Many urban spaces are bland, colorless and have no textures. There is a message of neglect in these artifacts. They speak of an authoritarian attitude of governance toward citizens. I am reminded of a photograph in The Natural House labeled “Find the Citizen?” It is an aerial image of East Side of Manhattan through the bellowing exhaust of a thermo power plant.
Is Quality Measurable?
What should disturb us, as urbanists, is the quality of life being generated, and the scales on which we are able to conceptualize ‘quality.’ Kevin Lynch taught us that cities have several aspects, or elements, which can be enriched to improve the quality of urban places. He noted landmarks, boundaries and districts, amongst others. Lynch proposed that good urban fabric is not homogenous; it is varied and articulated. In The Image of the City he emphasized boundaries and landmarks, which give further articulation and meaning to urban places. An urban core can have its own unique edge, can have distinctive entries and can sponsor movement through a network of walkways and paths. Small parks, gardens and courtyards can further accentuate these experiences. Exploring an urban core can be an Odyssey through places, challenging ones’ senses, demanding one move further and deeper into unknown domains and precincts. Laying out such a scenario is no less than conceptualizing the cinematography of a film. We are designing experiences! There are urban elements, urban components and urban relationships, amongst and between them, which generate urban systems. It is essential that we identify these parts, analyze them in terms of how they ‘work’ on us, and assess how we feel and how we think they should be used.

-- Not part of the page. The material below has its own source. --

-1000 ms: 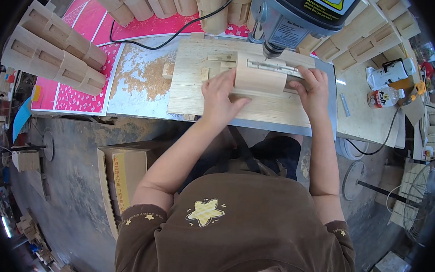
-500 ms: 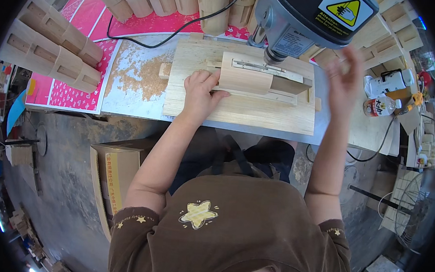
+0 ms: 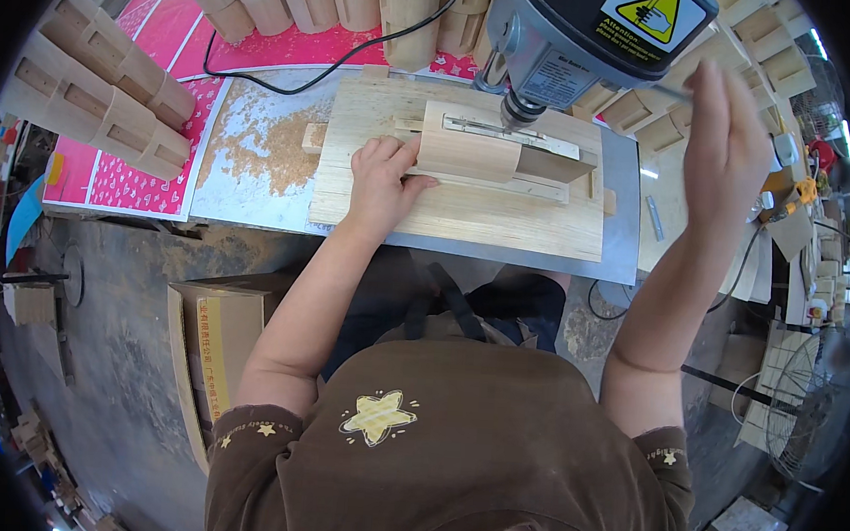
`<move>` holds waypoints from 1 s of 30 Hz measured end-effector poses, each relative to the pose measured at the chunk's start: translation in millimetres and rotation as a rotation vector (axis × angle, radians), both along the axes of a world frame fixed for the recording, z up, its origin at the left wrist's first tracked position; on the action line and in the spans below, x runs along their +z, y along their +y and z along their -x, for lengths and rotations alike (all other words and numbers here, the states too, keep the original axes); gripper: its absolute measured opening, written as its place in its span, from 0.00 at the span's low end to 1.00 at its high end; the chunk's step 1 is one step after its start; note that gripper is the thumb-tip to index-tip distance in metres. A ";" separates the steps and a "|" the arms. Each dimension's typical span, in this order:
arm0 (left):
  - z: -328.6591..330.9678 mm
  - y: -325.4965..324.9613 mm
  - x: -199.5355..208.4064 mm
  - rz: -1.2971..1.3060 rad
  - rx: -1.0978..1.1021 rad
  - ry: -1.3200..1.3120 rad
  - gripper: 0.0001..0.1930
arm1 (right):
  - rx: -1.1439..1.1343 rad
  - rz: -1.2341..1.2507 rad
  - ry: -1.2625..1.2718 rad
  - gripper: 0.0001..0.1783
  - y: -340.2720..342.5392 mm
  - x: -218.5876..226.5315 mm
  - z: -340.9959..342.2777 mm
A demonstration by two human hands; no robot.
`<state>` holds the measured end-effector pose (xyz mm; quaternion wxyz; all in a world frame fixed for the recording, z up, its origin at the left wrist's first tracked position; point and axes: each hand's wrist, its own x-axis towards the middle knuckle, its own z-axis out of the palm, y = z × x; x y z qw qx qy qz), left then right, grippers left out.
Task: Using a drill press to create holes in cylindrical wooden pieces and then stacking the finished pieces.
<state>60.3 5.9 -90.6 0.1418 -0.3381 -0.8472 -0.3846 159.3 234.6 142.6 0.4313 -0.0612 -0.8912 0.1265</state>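
Note:
My left hand (image 3: 383, 180) is closed on the left end of a pale rounded wood piece (image 3: 471, 155), fingers over its end and thumb along the near side. The piece lies in a wooden jig (image 3: 467, 219) with a slotted strip (image 3: 496, 132) along its top. Just above the strip hangs the chuck (image 3: 522, 113) of a drill press (image 3: 555, 50); I cannot make out the bit tip. My right hand (image 3: 726, 148) is raised to the right of the machine, slightly blurred, and appears closed round the end of a thin metal lever (image 3: 673, 92).
Sawdust (image 3: 276, 149) covers the metal plate left of the jig. Carved wooden cylinders (image 3: 113, 120) stand at the left and back. A black cable (image 3: 340, 66) crosses the tabletop. More wood parts (image 3: 739, 66) are stacked at the right. A cardboard box (image 3: 226, 341) stands below the table.
My right hand has moved right, to the end of the lever, its forearm now hiding the bottles. My left hand keeps its hold on the wood piece. The view has shifted slightly.

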 end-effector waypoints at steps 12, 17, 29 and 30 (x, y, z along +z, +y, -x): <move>-0.1 2.5 0.7 -0.007 -0.009 -0.004 0.29 | 0.186 0.202 0.129 0.05 -12.1 -144.0 -10.8; -1.5 -0.9 -2.1 0.001 0.017 -0.032 0.30 | 0.175 0.061 0.217 0.04 -10.9 -102.4 -17.5; -11.5 31.9 0.9 -0.015 -0.057 -0.045 0.30 | 0.119 0.290 0.047 0.17 62.7 9.1 76.4; -12.6 32.1 1.9 -0.026 -0.051 -0.039 0.29 | 0.041 0.380 0.059 0.20 59.3 8.2 68.5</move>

There are also systems of ‘architectural values’ that are used and abused (contextual relevance, honest expression of materials; human scale; building modules based on anthropometrical dimensions and production sizes; graphic proportions, etc.). All of these factors come to one’s mind when lamenting the banality of the new urban forms emerging. These forms are more concerned with “appearances”, with skin, with packaging, than with any of the concerns and values I have noted above. While we should be moving into the four dimensional world of experience, such forms move us back into the two dimensions of graphics.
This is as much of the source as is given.